Em uma decisão que reforça o combate ao racismo estrutural, a 2ª Vara de Piraju condenou uma professora da rede estadual a nove anos e dez meses de reclusão em regime inicial fechado. A pena, que também inclui multa e a perda do cargo público, foi aplicada pelo crime de injúria racial contra um aluno de 17 anos durante uma aula.
De acordo com os autos, a acusada utilizou termos preconceituosos para repreender o estudante, que cursava o terceiro ano do ensino médio, questionando se o menino “não ficava envergonhado por ser preto”. A vítima relatou o ocorrido à mãe, que imediatamente comunicou o episódio à diretoria da escola. Ao ser confrontada, a professora admitiu ter usado as expressões, mas alegou não ter tido a intenção de ofender ou humilhar o aluno.
Dosimetria da pena e agravantes
Na fixação da pena, o juiz considerou as circunstâncias específicas em que o crime foi praticado: dentro de uma sala de aula, por uma figura de autoridade (a professora) e na presença de dezenas de outros alunos.

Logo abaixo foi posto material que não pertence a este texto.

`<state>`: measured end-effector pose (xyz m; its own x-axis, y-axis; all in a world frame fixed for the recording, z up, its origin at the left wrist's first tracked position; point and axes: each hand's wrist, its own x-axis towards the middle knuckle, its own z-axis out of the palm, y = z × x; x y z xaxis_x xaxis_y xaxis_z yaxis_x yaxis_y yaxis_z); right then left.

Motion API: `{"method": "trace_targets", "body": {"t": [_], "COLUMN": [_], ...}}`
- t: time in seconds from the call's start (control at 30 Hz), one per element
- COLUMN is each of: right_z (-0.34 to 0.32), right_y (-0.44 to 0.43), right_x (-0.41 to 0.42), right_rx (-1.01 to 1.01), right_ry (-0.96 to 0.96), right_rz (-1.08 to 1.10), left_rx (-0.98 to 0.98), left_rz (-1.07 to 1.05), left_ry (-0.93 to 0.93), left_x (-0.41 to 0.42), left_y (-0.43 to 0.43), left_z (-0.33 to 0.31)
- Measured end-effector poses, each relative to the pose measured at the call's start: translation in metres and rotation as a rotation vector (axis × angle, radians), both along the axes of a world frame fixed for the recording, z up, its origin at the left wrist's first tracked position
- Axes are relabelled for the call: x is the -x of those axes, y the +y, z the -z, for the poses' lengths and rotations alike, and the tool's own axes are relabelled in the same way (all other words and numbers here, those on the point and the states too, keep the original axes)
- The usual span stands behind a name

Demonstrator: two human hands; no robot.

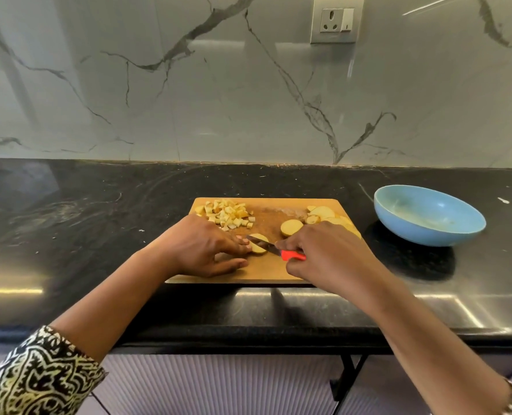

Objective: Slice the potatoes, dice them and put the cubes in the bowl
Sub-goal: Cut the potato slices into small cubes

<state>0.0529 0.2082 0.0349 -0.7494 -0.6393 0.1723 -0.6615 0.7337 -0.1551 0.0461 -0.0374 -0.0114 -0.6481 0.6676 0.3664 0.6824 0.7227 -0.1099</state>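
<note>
- While the right hand (323,253) grips the knife (275,250) by its red handle, fingers curled round it, the blade lies across a potato slice (259,244) just ahead of that grip, toward the left hand (200,244).
- I see the left hand lying with its fingers nearly straight. The fingertips touch the slice on the side away from the knife hand, steadying it and holding nothing.
- I judge the dicing to be about midway. A pile of cubes (226,215) sits just beyond the left hand.
- One loose slice (291,227) lies just beyond the knife grip. A heap of slices (326,215) lies beyond the right hand, partly hidden by it. All of these are yet to be diced.
- Well apart, to the outer side of the right hand, stands the blue bowl (422,232). I see no cubes in it, so the whole transfer is left.
- Both hands work on a wooden cutting board (266,272). It lies on a dark, glossy stone counter (99,205) that throws back light near the front edge.
- Behind rises a grey veined marble wall (188,100) with a socket (337,19). A patterned sleeve (33,375) covers the left forearm.
</note>
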Motion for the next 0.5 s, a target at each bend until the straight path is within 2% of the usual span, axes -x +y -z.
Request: {"method": "trace_targets", "body": {"t": [0.1,0.33,0.5], "right_z": [0.008,0.016,0.005], "right_y": [-0.012,0.005,0.022], "right_x": [0.001,-0.014,-0.024], "right_rx": [-0.039,-0.012,-0.073], "right_ry": [0.059,0.032,0.003], "right_rz": [-0.009,-0.02,-0.002], "left_rx": [0.007,0.005,0.037], "left_rz": [-0.004,-0.024,-0.093], "left_ry": [0.004,0.001,-0.088], "left_x": [0.001,0.0,0.002], "left_y": [0.001,0.004,0.004], "left_z": [0.0,0.0,-0.001]}}
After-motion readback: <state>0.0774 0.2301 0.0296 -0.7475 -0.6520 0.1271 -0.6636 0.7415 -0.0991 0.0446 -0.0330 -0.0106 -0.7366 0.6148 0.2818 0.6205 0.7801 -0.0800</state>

O magistrado ressaltou a quebra de confiança e o papel da educadora, que, “ao invés de evocar o aluno para o conhecimento, se valeu dessa condição para injuriá-lo”.

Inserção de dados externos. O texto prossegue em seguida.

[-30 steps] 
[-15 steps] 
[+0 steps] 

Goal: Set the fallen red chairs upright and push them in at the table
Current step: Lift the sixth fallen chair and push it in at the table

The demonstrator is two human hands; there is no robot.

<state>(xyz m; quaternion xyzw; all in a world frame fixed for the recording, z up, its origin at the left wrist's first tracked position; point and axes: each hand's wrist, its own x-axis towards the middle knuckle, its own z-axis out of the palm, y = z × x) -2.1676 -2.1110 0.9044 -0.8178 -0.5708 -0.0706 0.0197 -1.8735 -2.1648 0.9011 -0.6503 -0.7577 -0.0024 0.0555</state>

Além da pena privativa de liberdade, a decisão judicial determinou o pagamento de uma indenização à vítima no valor de 20 salários mínimos e a perda do cargo público da requerida. A medida está fundamentada no artigo 16 da Lei nº 7.716/89, que define os crimes resultantes de preconceito de raça ou de cor, e no Código Penal. Cabe recurso da decisão.

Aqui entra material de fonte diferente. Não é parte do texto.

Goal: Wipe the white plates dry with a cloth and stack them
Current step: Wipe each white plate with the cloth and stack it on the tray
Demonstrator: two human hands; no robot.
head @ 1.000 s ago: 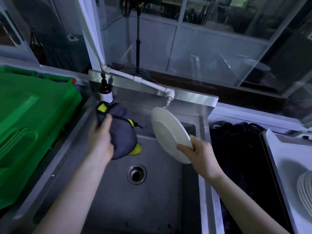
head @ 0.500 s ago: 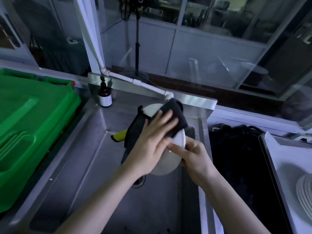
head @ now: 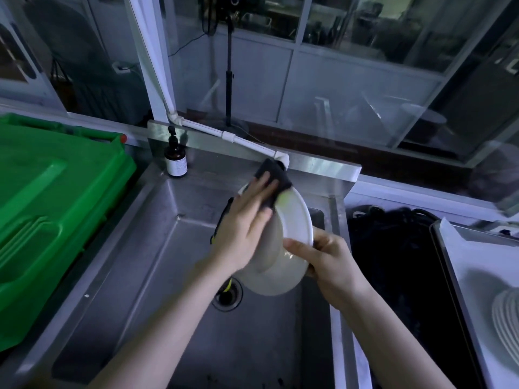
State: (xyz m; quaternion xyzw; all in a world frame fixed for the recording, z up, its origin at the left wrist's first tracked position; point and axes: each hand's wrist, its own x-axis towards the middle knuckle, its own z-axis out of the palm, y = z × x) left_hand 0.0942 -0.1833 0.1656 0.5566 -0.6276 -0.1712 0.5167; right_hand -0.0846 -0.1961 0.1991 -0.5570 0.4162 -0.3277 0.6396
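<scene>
Meanwhile, right hand (head: 330, 255) grips the white plate (head: 292, 220) — left hand (head: 247, 217) presses the cloth (head: 273, 175) (dark) on it.

White plate (head: 292, 223) under a dark grey cloth (head: 273, 175) (yellow-green trim), bright green bin (head: 56, 197) at left, brown bottle (head: 175, 161) at upper left

A: Support surface: stainless steel sink (head: 157, 265), basin with a round drain (head: 228, 297) in its floor.

B: On its back ledge, left corner: a brown pump bottle (head: 175, 160), upright.

A: Right of the sink: a metal tray (head: 449, 276) carrying what looks like stacked plates (head: 507, 318), partly cropped.

B: Left: a green bin (head: 50, 209).
</scene>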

O peso da lei e o contexto jurídico
A condenação reflete o endurecimento da legislação brasileira no combate ao racismo. A Lei 14.532/2023 equiparou a injúria racial ao crime de racismo, tornando a pena mais severa (reclusão de dois a cinco anos), inafiançável e imprescritível. No caso da professora, a pena foi majorada justamente por se tratar de funcionária pública no exercício da função, conforme prevê o artigo 20-B da mesma lei.
“Os crimes previstos nos arts. 2º-A e 20 desta Lei terão as penas aumentadas de 1/3 (um terço) até a metade, quando praticados por funcionário público […] no exercício de suas funções ou a pretexto de exercê-las”, estabelece a legislação.